Search code examples
apache-kafkaavroapache-kafka-connectconfluent-schema-registrydebezium

AvroConverter fails to serialize Nested Structures using latest schema version


I'm trying to setup a debezium connector to capture the changes on a collection and stream those changes to a kafka topic.

Everything works great (inserts, updates, deletes/tombstones) until I introduced the schema registry and Avro Schemas to the configuration.

I'm trying to use a schema already defined on the topic that contains nested structures, here is an example of the schema registered on schema registry:

{
  "name": "User",
  "namespace": "com.namespace.models",
  "type": "record"
  "fields": [
    {
      "name": "id",
      "type": "string"
    },
    {
      "default": null,
      "name": "version",
      "type": [
        "null",
        "int"
      ]
    },
    {
      "default": null,
      "name": "address",
      "type": [
        "null",
        {
          "fields": [
            {
              "default": null,
              "name": "street",
              "type": [
                "null",
                "string"
              ]
            },
            {
              "default": null,
              "name": "city",
              "type": [
                "null",
                "string"
              ]
            }
          ],
          "name": "Address",
          "namespace": "com.myothernamespace.models",
          "type": "record"
        }
      ]
    },
    {
      "default": null,
      "name": "otherAddress",
      "type": [
        "null",
        "com.myothernamespace.models.Address"
      ]
    }
  ]
}

When the connector tries to write to the topic it fails on the AvroConverter with the following exception

Caused by: org.apache.kafka.connect.errors.DataException: Failed to serialize Avro data from topic.. 

I can see in the logs that the connector tries to produce the record using a different schema, not using the correct namespace of the nested structure (address). Also it fails on serializing the otherAddress field as it is null on the mongo collection and it outputs as a union (null, string) on the AvroConverter produced schema. It should be a union of null, Address.

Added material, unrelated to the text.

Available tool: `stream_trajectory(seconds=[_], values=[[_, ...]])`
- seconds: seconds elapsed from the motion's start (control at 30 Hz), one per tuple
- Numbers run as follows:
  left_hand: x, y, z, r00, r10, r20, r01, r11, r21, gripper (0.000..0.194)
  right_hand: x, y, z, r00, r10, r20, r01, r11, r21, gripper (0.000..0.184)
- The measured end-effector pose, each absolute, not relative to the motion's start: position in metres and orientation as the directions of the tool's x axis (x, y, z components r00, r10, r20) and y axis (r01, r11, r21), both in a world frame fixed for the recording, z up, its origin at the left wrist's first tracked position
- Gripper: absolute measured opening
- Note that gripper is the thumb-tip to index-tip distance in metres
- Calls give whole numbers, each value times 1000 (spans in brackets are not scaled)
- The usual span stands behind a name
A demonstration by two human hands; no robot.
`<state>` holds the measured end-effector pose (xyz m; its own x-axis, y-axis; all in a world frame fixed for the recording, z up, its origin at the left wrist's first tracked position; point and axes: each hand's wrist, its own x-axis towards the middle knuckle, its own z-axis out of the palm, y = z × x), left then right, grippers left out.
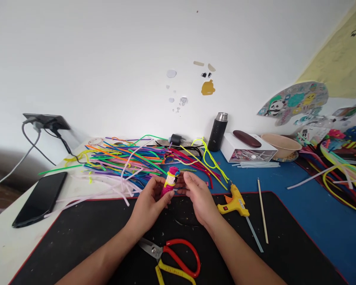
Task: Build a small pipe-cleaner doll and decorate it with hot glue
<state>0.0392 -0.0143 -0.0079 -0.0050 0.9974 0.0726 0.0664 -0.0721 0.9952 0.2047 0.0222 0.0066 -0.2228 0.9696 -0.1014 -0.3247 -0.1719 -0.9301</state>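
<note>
A small figure point(170, 180) made of pink and yellow pipe cleaner stands upright between both hands, above the black mat point(86, 233). My left hand point(150, 200) is wrapped round its pink lower body. My right hand point(197, 194) pinches at the figure's side near the yellow middle, fingers curled together. Just behind the hands lies a big heap of coloured pipe cleaners point(130, 160).
Red-handled scissors point(173, 253) lie on the mat under my forearms. A yellow glue gun point(234, 202) and a wooden stick point(262, 215) rest to the right. A black phone point(40, 198) lies at left, a black flask point(217, 132), a white box and a bowl at the back.
</note>
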Motion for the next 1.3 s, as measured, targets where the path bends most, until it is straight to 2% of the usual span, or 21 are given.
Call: stream_trajectory(seconds=[0.3,0.47,0.63,0.77,1.13,1.3], values=[[35,-10,-8,-81,992,100,-65,-105,992,41,201,17,0,-280,952,-121,-238,-191,-952,48],[34,-12,-10,-97,991,92,-32,-95,995,43,196,15,-5,-339,934,-115,-232,-202,-952,43],[35,-13,-10,-96,993,75,3,-75,997,40,196,17,-7,-351,929,-116,-216,-201,-955,52],[35,-14,-9,-95,993,74,28,-71,997,39,197,17,-7,-357,927,-115,-203,-197,-959,50],[32,-13,-16,-25,997,77,67,-76,995,40,196,17,-6,-352,929,-112,-206,-193,-959,45],[30,-16,-12,28,993,114,93,-116,989,33,197,20,-5,-346,931,-114,-224,-199,-954,49]])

Looking at the ID field it fails as well as the produced schema defines it as optional.

This causes a mismatch on the Schema registered on the Schema Registry and the schema that the producer is trying to use.

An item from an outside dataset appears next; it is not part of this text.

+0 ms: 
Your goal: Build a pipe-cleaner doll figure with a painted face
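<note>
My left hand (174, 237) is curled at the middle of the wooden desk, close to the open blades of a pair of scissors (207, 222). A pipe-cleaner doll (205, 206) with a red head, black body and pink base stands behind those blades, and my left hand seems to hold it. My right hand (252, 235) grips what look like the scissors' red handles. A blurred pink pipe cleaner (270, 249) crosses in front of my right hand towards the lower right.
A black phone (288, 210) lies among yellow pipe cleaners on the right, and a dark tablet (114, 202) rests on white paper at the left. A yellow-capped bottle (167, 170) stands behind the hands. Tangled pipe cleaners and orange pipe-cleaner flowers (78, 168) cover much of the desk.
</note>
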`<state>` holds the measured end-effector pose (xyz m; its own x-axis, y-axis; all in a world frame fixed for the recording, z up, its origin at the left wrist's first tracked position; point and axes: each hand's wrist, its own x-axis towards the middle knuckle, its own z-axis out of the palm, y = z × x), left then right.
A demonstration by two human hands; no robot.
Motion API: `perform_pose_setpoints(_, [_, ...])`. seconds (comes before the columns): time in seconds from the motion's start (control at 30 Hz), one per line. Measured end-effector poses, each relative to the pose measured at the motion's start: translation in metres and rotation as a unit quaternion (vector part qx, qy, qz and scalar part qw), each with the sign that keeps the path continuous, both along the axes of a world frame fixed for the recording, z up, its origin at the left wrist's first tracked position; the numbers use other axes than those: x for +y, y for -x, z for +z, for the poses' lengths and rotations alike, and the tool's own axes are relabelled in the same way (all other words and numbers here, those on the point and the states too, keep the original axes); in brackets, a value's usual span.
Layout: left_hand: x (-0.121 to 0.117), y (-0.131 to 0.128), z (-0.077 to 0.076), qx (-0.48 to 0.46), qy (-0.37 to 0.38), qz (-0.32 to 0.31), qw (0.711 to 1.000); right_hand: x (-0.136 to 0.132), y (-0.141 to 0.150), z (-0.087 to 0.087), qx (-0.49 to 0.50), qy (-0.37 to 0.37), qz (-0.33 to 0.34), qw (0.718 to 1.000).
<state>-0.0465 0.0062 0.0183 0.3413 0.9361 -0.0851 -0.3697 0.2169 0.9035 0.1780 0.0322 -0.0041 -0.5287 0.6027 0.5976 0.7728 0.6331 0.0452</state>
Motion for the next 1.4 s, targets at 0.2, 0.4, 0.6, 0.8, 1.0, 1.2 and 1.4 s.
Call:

Here I share the mismatched schema that the converter is using to produce the records:

{
  "name": "User",
  "namespace": "com.namespace.models",
  "type": "record"
  "fields": [
    {
      "default": null,
      "name": "id",
      "type": [
        "null",
        "string"
      ]
    },
    {
      "default": null,
      "name": "version",
      "type": [
        "null",
        "int"
      ]
    },
    {
      "default": null,
      "name": "address",
      "type": [
        "null",
        {
          "fields": [
            {
              "default": null,
              "name": "street",
              "type": [
                "null",
                "string"
              ]
            },
            {
              "default": null,
              "name": "city",
              "type": [
                "null",
                "string"
              ]
            }
          ],
          "name": "address",        
          "namespace": "<my_topic_name>", # It's using my topic name as namespace
          "type": "record"
        }
      ]
    },
    {
      "default": null,
      "name": "otherAddress",
      "type": [
        "null",
        "string" # not using the correct structure (Adddress)
      ]
    }
  ]
}

I was able to solve the root structure namespace with the SetSchemaMetadata SMT but AFAIK it doesn't support to be applied on nested structures.

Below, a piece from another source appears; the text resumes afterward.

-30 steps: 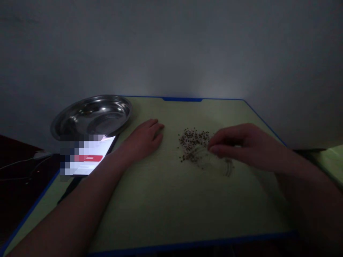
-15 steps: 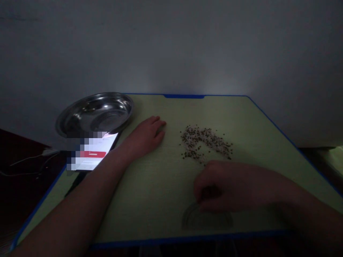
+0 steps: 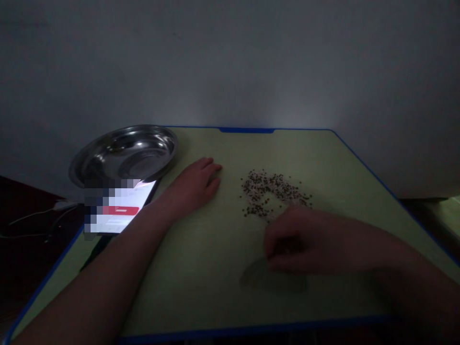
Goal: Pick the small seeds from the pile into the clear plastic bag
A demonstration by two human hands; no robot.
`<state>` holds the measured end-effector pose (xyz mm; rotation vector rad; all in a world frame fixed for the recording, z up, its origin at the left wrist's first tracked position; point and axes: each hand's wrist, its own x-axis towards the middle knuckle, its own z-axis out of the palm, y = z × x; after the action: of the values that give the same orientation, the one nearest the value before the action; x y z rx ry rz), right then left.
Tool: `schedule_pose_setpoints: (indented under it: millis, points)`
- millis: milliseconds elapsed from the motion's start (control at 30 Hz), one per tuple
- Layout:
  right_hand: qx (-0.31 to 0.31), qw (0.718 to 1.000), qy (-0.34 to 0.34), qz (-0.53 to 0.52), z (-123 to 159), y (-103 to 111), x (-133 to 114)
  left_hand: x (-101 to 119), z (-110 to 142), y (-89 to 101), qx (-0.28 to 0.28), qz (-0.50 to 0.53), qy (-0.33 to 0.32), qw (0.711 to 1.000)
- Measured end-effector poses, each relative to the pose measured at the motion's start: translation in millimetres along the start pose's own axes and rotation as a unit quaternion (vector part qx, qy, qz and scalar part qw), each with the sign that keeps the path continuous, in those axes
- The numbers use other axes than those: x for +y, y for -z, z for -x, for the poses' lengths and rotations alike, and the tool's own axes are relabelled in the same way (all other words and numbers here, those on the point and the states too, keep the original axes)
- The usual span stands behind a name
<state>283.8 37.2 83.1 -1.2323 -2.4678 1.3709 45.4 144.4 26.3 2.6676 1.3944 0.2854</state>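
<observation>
Dark and pale grains (image 3: 266,184) lay strewn on the smooth table (image 3: 194,273); the left hand (image 3: 196,184) rested open near them; the right hand (image 3: 300,242), curled, gripped a clear, rounded, blurred dish (image 3: 256,277).

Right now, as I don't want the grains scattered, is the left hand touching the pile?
Apart. The head view shows a strip of green tabletop between the left hand and the grain pile.

Metal basin (image 3: 132,155) just beyond lit phone (image 3: 125,201); pale cables (image 3: 30,216) left; grey wall (image 3: 230,62) behind.
</observation>
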Motion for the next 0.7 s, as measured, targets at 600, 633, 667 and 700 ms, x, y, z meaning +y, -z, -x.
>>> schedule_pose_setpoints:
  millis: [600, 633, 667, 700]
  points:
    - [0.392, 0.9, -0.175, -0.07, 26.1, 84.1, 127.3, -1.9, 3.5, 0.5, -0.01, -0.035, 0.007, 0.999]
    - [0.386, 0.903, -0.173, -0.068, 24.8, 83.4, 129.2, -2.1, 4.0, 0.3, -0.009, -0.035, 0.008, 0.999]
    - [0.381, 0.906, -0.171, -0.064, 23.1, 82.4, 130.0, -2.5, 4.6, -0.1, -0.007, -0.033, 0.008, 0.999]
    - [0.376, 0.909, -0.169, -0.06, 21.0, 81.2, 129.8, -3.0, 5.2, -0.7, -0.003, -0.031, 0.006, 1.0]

Here is my connector config:

{
  "name": "test-connector",
  "config": {
    "connector.class" : "io.debezium.connector.mongodb.MongoDbConnector",
    "mongodb.members.auto.discover": true,
    "mongodb.connection.string": "<redacted>",
    "mongodb.user" : "<redacted>",
    "mongodb.password" : "<redacted>",
    "database.include.list": "<redacted>",
    "collection.include.list": "<redacted>",
    "mongodb.ssl.enabled": true,   
    "publish.full.document.only": true,
    "key.converter": "org.apache.kafka.connect.storage.StringConverter",
    "value.converter": "io.confluent.connect.avro.AvroConverter",
    "value.converter.enhanced.avro.schema.support": "true",
    "value.converter.schema.registry.url": "<redacted>",
    "value.converter.auto.register.schemas": "false",
    "value.converter.use.latest.version": "true",
    "value.converter.connect.meta.data": "false",
    "value.converter.basic.auth.credentials.source": "USER_INFO",
    "value.converter.basic.auth.user.info": "<redacted>",
    "transforms": "unwrap,ReplaceField,extractIdAsKey,SetValueSchema",
    "transforms.unwrap.type": "io.debezium.connector.mongodb.transforms.ExtractNewDocumentState",
    "transforms.unwrap.drop.tombstones": "false",
    "transforms.unwrap.delete.handling.mode": "none",
    "transforms.ReplaceField.type": "org.apache.kafka.connect.transforms.ReplaceField$Value",
    "transforms.ReplaceField.blacklist": "_id",
    "transforms.extractIdAsKey.type": "org.apache.kafka.connect.transforms.ExtractField$Key",
    "transforms.extractIdAsKey.field": "id",
    "transforms.SetValueSchema.type": "org.apache.kafka.connect.transforms.SetSchemaMetadata$Value",
    "transforms.SetValueSchema.schema.name": "com.namespace.models.User",
    "transforms.SetValueSchema.predicate": "isTombstone",
    "transforms.SetValueSchema.negate": "true",
    "predicates": "isTombstone",
    "predicates.isTombstone.type": "org.apache.kafka.connect.transforms.predicates.RecordIsTombstone",
    "topic.prefix": "test",
    "tasks.max" : "1"
  }
}

I was expecting that by using Schema Registry with use.latest.version the AvroConverter would use the schema to produce the records. Does anyone have any ideas on what causes and how to overcome this mismatch between the schema registered on schema registry and the schema that AvroConverter uses?


Solution

  • I've solved this issue and identified the root cause. The problem lies on the conversion between BsonDocument and SourceRecord. AFAIK, with debezium it's not possible to provide a schema to be used on this conversion thus it is converted using the data available on the BsonDocument extracted from the ChangeStream (fullDocument). That's why it fails when it tries to convert the SourceRecord to Avro.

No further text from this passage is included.